It was about how we go about choosing and voting for Vice Presidents all wrong. From Jeff Stein at Vox.com:
...But the way America chooses its vice presidents seems to give little weight to the gravity of the role. Presidential candidates pick their number two during the heat of a campaign, and the VPs often represent some short-term electoral interest far more than readiness for the job. As was very much the case this year, questions about the VP are far more likely to center on their impact on a swing state or on solidifying a crucial voting bloc than about experience and presidential mettle.
Stein goes into some of the same arguments I have about getting rid of the Vice Presidential pick altogether. He digs into the biggest problem of having a Vice President on the ticket: the Veep is chosen more for political or partisan considerations rather than actual competency. Stein mentions the biggest culprits in our history revolving around this: Andrew Johnson who was chosen to balance Lincoln's desire in 1864 to have a Southerner on the ticket to show a Unionist front (who ended up destroying any chance of a clean Reconstruction and led to 100-plus years of Jim Crow horrors); Sarah Palin who was chosen by McCain to energize support among the Republican faithful (and to try and coax more women voters away from Obama); and Chester A. Arthur who was chosen to bridge a divided Republican party between reformers and pro-Spoils factions (to be fair, Arthur responded to the crisis that brought him to office in 1881 by becoming a competent reformer himself).
As Stein notes: "(The) argument here isn’t just that an unqualified VP could become president despite not enjoying the support of much of the country.

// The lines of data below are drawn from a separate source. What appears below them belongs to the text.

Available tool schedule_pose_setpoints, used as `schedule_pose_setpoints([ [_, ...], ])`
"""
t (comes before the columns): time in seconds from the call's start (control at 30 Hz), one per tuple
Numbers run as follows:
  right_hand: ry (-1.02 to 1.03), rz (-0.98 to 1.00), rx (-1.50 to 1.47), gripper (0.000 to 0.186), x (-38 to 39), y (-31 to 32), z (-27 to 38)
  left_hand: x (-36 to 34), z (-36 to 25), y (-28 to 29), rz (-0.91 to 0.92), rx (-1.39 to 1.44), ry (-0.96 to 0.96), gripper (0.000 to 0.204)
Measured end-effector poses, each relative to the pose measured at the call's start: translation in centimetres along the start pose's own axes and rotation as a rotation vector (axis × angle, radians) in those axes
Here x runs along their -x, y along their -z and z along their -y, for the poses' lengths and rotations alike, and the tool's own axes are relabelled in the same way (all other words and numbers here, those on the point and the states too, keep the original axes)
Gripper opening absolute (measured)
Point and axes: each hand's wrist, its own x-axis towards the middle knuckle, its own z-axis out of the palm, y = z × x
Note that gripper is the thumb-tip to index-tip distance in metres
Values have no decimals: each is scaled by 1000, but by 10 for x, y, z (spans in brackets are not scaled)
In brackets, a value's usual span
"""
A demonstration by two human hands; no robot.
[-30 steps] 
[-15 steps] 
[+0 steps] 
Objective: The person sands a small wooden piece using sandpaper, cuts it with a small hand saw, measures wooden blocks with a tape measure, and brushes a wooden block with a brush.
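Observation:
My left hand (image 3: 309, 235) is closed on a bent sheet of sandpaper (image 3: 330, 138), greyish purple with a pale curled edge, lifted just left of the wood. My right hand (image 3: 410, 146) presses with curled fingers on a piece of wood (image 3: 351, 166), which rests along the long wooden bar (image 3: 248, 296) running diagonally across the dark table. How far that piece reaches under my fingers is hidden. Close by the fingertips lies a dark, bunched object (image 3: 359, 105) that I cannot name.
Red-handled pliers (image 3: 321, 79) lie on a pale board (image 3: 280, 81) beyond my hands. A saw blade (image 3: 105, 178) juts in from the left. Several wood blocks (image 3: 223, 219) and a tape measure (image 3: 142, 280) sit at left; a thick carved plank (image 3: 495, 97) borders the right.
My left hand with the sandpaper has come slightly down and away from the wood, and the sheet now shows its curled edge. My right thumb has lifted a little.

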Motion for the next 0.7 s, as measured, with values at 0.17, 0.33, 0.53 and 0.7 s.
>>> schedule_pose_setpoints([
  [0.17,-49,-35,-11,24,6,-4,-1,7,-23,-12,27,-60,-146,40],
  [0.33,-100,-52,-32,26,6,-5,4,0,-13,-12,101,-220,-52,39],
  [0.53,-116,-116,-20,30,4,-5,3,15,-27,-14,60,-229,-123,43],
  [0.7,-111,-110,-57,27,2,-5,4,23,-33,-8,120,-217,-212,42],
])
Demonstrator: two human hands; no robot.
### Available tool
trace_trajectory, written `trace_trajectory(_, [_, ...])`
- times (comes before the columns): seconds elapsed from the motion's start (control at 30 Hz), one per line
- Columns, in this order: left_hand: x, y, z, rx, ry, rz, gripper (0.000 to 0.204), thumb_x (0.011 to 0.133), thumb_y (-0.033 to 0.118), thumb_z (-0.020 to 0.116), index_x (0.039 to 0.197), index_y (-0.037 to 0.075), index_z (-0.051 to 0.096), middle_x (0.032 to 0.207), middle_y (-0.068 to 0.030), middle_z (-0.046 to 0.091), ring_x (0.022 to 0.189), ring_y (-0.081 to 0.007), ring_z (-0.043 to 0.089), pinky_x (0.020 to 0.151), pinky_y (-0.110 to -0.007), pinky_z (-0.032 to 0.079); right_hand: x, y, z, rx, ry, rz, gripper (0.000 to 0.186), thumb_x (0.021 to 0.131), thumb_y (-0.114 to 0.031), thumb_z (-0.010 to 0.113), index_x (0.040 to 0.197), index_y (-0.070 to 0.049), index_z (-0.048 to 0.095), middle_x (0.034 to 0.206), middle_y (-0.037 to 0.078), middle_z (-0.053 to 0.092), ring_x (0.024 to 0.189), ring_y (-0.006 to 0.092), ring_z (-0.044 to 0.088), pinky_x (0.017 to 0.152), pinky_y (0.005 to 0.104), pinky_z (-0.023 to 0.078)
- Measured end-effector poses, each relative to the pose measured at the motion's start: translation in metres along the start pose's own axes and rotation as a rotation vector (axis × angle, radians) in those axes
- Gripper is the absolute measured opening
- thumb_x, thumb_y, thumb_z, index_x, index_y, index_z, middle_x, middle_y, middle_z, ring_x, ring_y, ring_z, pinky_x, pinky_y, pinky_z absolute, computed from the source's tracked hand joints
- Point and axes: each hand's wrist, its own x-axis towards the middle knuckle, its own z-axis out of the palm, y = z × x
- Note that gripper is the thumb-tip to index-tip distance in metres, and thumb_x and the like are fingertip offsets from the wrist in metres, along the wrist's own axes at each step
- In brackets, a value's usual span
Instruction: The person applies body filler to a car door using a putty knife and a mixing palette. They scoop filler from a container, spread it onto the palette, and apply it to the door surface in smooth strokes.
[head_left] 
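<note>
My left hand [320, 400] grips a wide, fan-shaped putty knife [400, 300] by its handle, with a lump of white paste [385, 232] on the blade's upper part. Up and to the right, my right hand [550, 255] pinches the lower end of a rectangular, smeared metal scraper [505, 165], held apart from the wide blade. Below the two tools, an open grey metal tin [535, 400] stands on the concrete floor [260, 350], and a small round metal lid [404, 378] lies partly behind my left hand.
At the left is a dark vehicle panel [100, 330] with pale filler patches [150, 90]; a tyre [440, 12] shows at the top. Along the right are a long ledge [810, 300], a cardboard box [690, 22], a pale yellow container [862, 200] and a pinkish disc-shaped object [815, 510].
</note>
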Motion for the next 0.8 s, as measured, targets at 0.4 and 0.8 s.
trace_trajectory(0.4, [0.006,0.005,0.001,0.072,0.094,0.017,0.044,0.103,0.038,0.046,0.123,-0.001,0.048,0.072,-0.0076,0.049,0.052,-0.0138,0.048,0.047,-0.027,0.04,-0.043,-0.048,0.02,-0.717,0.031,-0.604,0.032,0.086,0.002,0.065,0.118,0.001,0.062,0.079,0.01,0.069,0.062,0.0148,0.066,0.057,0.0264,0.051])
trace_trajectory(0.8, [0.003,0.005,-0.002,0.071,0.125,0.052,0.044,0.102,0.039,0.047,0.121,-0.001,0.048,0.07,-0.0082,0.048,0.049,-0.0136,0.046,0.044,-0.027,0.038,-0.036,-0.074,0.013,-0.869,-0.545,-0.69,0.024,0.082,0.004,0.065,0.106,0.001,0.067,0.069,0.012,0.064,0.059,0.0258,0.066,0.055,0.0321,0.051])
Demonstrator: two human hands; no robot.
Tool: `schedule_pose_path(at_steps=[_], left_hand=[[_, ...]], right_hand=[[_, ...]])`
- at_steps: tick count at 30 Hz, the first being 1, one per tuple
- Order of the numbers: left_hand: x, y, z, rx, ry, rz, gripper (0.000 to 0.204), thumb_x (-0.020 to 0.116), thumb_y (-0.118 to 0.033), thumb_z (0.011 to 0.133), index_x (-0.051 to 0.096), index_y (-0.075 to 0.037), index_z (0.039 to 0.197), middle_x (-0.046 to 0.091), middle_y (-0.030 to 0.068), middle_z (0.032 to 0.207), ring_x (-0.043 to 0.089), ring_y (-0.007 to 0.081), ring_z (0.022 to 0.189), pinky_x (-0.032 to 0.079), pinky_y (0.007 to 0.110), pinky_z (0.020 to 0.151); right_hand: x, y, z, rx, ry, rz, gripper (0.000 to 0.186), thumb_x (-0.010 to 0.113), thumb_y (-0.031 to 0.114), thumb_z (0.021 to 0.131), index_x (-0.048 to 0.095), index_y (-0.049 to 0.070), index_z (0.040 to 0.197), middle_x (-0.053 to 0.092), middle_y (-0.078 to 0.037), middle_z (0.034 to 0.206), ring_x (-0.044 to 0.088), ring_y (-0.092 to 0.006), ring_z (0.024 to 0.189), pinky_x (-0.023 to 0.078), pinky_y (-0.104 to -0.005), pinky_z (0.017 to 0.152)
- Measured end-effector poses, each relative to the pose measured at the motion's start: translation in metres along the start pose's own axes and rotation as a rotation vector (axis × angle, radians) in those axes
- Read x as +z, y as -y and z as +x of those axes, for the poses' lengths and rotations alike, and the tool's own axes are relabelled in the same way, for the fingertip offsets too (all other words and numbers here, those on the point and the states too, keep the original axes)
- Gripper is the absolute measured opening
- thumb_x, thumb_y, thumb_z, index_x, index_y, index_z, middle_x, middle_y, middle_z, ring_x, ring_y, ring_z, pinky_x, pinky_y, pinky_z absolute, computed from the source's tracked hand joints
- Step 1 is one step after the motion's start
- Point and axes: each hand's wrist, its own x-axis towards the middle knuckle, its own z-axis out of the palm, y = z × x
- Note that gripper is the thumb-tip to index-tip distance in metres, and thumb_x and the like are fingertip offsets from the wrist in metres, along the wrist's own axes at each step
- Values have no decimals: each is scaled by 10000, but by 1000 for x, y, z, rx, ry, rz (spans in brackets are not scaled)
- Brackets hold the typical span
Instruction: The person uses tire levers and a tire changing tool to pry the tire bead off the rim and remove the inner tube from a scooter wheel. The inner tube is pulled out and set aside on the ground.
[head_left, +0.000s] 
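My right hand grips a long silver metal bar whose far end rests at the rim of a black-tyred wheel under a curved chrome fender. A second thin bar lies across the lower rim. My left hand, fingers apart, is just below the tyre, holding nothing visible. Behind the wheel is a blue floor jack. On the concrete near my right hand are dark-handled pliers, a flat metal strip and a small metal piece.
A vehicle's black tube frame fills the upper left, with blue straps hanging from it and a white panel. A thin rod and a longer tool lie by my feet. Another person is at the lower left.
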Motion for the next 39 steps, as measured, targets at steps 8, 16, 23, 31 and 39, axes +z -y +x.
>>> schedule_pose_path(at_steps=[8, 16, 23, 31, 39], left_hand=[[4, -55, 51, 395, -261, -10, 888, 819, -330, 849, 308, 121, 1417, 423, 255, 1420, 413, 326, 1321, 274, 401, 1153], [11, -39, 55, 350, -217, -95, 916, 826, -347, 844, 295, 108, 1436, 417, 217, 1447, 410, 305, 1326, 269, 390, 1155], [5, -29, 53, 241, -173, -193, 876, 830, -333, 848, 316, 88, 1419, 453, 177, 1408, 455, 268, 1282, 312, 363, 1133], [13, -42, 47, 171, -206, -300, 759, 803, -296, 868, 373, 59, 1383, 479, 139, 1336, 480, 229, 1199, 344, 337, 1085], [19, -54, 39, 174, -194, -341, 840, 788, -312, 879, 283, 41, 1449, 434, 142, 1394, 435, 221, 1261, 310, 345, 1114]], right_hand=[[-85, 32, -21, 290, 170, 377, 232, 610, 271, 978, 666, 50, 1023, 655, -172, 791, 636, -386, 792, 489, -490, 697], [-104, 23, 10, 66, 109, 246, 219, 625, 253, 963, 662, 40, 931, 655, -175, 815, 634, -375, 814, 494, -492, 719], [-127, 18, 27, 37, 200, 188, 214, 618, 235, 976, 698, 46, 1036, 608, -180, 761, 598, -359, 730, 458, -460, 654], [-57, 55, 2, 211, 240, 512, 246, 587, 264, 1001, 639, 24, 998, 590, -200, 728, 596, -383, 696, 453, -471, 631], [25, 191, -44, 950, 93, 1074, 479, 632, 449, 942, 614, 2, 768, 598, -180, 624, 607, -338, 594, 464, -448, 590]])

It’s that we explicitly look to vice presidents to complement the ideological profiles of the nominees, thereby intentionally inserting confusion into our government that could, potentially, be avoided under a different system."
Stein also points out that the current method of selection - that the President nominates the Vice President with little or no approval from the voters (the conventions are pretty much rubber-stamps now) - is relatively undemocratic.
His suggested reform - to have the President nominate the Vice President similar to a Cabinet position to have the Senate assent and vote - has its own troubling issues (would be impossible to implement if the Senate is held by the opposing party) that would stop it from working.
Vox doesn't seem to have a Comments section - in this day and age, that's not surprising - so I had to hunt down Stein's Twitter account and send him my suggested reform idea his way.
If you'll recall, I point out that the Vice President has a Constitutional role other than being the Backup QB: the Veep is also appointed the "President" of the Senate and serves as its official tie-breaker (due to the even-numbered seating the rules require). Making this position also the underling to the President was a trade-off with the original idea of balancing the winner of the Presidential contest with giving the runner-up a near-equal seat in government. That changed when the Winner/Runner-Up idea conflicted with the rise of parties and the need to run party tickets, and with the creation of the 12th Amendment.
They need to go back to the idea of the Senate leader (The current Vice President) being a separate electoral office. Instead of the Senate President be the runner-up in the Real President election as the Founders originally did - and instead of the current ticket-balancer the seat is now - hold a separate national election for the Senate President seat. To avoid confusion, rename the position as something from the Roman Republic past that our Founders drew inspiration from: call it the Senate Consul seat or something like it.
This way, the parties can run an individual candidate for the White House and an individual candidate for the Senate Consul chair, and not have to muck about with ticket balancing or partisan concerns. Easy and done.
Where the current role of Presidential Succession is filled by the Veep in the 25th Amendment, we can switch in the Senate Consul holder and nothing really changes. The only difference (and problem) is that the Consul could well be from an opposing party than the President's. But we already run that risk with the Second-in-line Speaker of the House, and it can be avoided if the national-level party factions can run successful co-campaigns (that is, if the Consul election is the same cycle as the President's).
There are valid arguments against this move, I know, but I think this is more viable than the current situation we've got now.
It would have avoided the whole damaging mess of Dick Cheney (can you picture him winning a national election on his own terms? Nope). That's all I'm saying.
What do you think, sirs?
1 comment:
In that same way of thinking, Richard Nixon appointed the next president when Spiro Agnew resigned. Then that president did incalculable damage to the justice system by pardoning Nixon. Had Ford not pardoned Nixon, and the process of justice played out as intended, perhaps some of Bush's torture regime might have faced the same process.